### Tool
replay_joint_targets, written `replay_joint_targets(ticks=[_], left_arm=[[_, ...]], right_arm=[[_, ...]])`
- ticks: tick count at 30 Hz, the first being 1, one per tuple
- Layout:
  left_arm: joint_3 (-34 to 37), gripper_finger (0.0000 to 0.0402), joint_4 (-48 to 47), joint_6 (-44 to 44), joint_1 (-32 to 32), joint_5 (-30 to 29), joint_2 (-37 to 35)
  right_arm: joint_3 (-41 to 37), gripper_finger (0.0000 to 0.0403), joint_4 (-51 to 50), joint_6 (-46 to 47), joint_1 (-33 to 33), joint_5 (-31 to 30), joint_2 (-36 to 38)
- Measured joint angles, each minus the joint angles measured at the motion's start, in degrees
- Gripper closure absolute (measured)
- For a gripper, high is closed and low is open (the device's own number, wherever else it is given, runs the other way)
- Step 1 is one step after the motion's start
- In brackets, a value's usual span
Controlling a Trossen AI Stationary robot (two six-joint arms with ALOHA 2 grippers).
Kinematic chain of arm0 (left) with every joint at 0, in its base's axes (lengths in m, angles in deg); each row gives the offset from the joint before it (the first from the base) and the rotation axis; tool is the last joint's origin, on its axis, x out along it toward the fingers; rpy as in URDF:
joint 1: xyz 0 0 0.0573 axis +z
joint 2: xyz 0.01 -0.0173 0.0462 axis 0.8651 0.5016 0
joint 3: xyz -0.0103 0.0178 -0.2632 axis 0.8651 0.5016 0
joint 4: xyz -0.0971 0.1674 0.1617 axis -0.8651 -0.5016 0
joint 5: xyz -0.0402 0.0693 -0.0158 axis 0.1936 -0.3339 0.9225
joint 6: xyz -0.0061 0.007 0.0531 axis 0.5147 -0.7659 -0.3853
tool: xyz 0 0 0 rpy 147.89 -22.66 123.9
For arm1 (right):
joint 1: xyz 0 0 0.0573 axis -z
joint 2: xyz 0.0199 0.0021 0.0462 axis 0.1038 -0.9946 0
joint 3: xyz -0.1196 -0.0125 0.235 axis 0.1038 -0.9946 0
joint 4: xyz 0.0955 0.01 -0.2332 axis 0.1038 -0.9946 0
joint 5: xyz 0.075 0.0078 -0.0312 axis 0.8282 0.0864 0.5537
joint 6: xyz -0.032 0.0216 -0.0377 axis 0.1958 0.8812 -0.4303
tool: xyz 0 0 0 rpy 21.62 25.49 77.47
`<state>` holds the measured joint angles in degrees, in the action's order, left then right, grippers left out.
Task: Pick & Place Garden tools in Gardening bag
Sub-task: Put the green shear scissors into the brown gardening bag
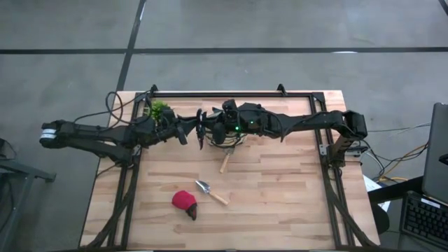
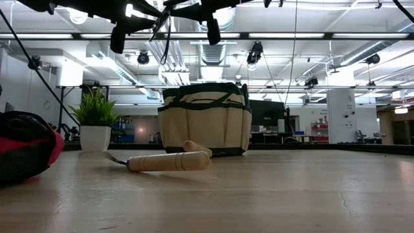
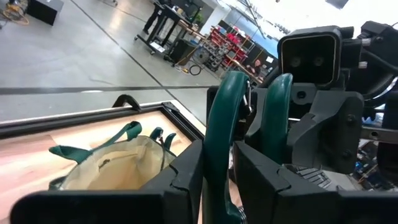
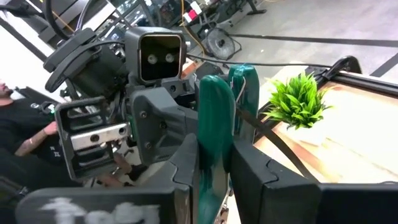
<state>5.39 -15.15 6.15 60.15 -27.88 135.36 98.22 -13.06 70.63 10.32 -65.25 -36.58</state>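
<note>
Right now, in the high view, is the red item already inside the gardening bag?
No, the red item lies on the table near its front edge, far from the gardening bag.

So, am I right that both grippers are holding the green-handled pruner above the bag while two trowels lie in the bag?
Not quite: the two trowels lie on the table, as the high view shows. The left gripper and right gripper do hold the green-handled pruner above the bag.

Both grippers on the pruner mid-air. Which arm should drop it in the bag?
Right, probably: right gripper and left gripper both clamp the pruner, but the gardening bag sits beneath the right wrist, so retracting suffices.
</note>
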Motion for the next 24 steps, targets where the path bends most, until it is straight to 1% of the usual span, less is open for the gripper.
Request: replay_joint_targets(ticks=[4,11,16,18,21,24], left_arm=[[0.02,0.0310,-0.54,1.01,-0.07,0.17,-1.33],[0.00,0.0310,-4.47,0.38,-0.11,3.44,-5.92],[0.00,0.0310,-9.15,-0.04,-0.09,7.37,-9.88],[0.00,0.0310,-13.02,-0.13,-0.11,7.64,-11.40],[0.02,0.0309,-17.83,0.07,-0.09,7.62,-12.22],[0.04,0.0310,-18.20,0.44,-0.07,9.08,-11.77]], right_arm=[[0.42,0.0351,-0.21,-0.72,0.04,2.08,0.00],[0.55,0.0353,-1.28,-1.24,0.30,5.27,0.51],[0.50,0.0355,-1.71,0.90,0.74,12.22,1.27],[0.52,0.0355,-1.38,1.80,0.72,14.79,1.40],[0.50,0.0355,-0.08,4.31,0.89,18.81,1.49],[0.55,0.0355,1.64,7.39,1.11,21.78,1.51]])
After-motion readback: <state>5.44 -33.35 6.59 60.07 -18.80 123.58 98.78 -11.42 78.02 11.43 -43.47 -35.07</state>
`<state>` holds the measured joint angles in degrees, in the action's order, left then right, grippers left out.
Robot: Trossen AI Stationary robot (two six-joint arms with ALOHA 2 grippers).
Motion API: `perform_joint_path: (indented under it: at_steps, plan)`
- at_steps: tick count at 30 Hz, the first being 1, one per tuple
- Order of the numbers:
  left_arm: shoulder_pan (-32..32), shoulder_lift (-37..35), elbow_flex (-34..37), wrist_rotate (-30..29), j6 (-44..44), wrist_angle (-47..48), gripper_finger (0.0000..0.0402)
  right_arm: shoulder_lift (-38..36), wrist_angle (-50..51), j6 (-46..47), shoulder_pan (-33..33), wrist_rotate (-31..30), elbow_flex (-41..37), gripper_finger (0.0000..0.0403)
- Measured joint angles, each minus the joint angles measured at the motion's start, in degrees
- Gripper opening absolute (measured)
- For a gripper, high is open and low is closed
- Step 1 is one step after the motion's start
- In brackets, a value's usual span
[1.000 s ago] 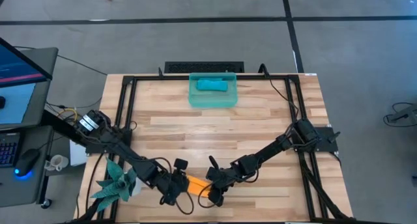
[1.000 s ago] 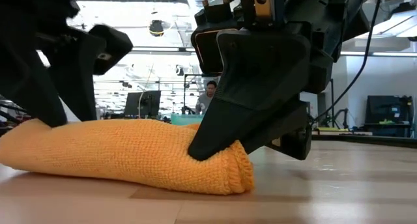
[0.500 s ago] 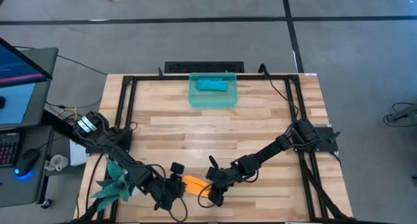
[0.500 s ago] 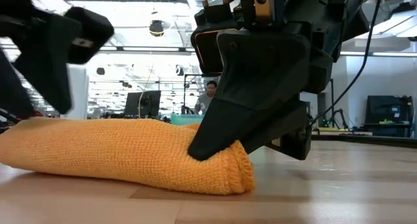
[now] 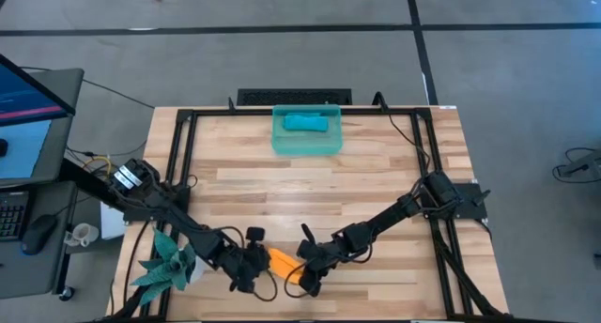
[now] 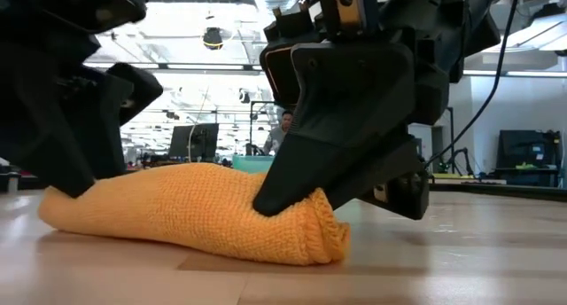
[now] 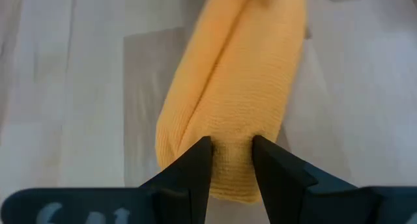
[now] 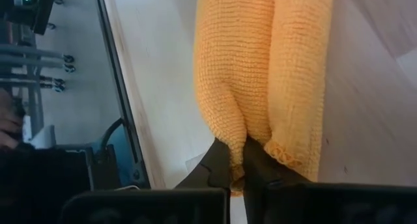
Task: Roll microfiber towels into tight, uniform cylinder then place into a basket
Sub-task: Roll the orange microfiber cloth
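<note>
Orange towel (image 5: 283, 263) lies rolled into a loose log on the near edge of the wooden counter (image 5: 376, 182), between the two arms. In the low view the roll (image 6: 195, 212) rests flat on the wood, fatter at one end, with a seam or fold running along its length.

Right gripper (image 5: 305, 279) sits at one end of the roll. Right wrist view: its fingers (image 8: 221, 162) are pinched nearly together on a fold of the orange cloth (image 8: 260, 74). In the low view this gripper (image 6: 288, 199) presses down into the roll's thicker end.

Left gripper (image 5: 252, 269) is at the opposite end. Left wrist view: its fingers (image 7: 195, 168) stand part-way apart with the end of the roll (image 7: 241, 87) squeezed between them, cloth bulging in the gap. In the low view the left gripper is the dark mass at the roll's other end.

Basket (image 5: 278, 143) stands at the far edge of the counter, well apart from the orange roll. Inside it lies the teal-blue towel (image 5: 307, 123), already rolled into a short bundle.

A teal spiky plant figure (image 5: 167, 263) sits at the counter's near left corner, just beside the left arm. Off the counter to the left, a desk with a monitor (image 5: 28, 84), and a mouse (image 5: 39, 231). A person (image 6: 285, 128) shows far back in the room in the low view.
</note>
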<state>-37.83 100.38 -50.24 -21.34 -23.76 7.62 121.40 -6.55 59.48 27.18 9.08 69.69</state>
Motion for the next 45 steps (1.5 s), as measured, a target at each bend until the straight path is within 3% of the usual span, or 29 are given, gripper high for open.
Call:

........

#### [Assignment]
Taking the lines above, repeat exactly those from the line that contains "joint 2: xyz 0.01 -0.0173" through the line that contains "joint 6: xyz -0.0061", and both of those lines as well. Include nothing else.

#### [Exercise response]
joint 2: xyz 0.01 -0.0173 0.0462 axis 0.8651 0.5016 0
joint 3: xyz -0.0103 0.0178 -0.2632 axis 0.8651 0.5016 0
joint 4: xyz -0.0971 0.1674 0.1617 axis -0.8651 -0.5016 0
joint 5: xyz -0.0402 0.0693 -0.0158 axis 0.1936 -0.3339 0.9225
joint 6: xyz -0.0061 0.007 0.0531 axis 0.5147 -0.7659 -0.3853

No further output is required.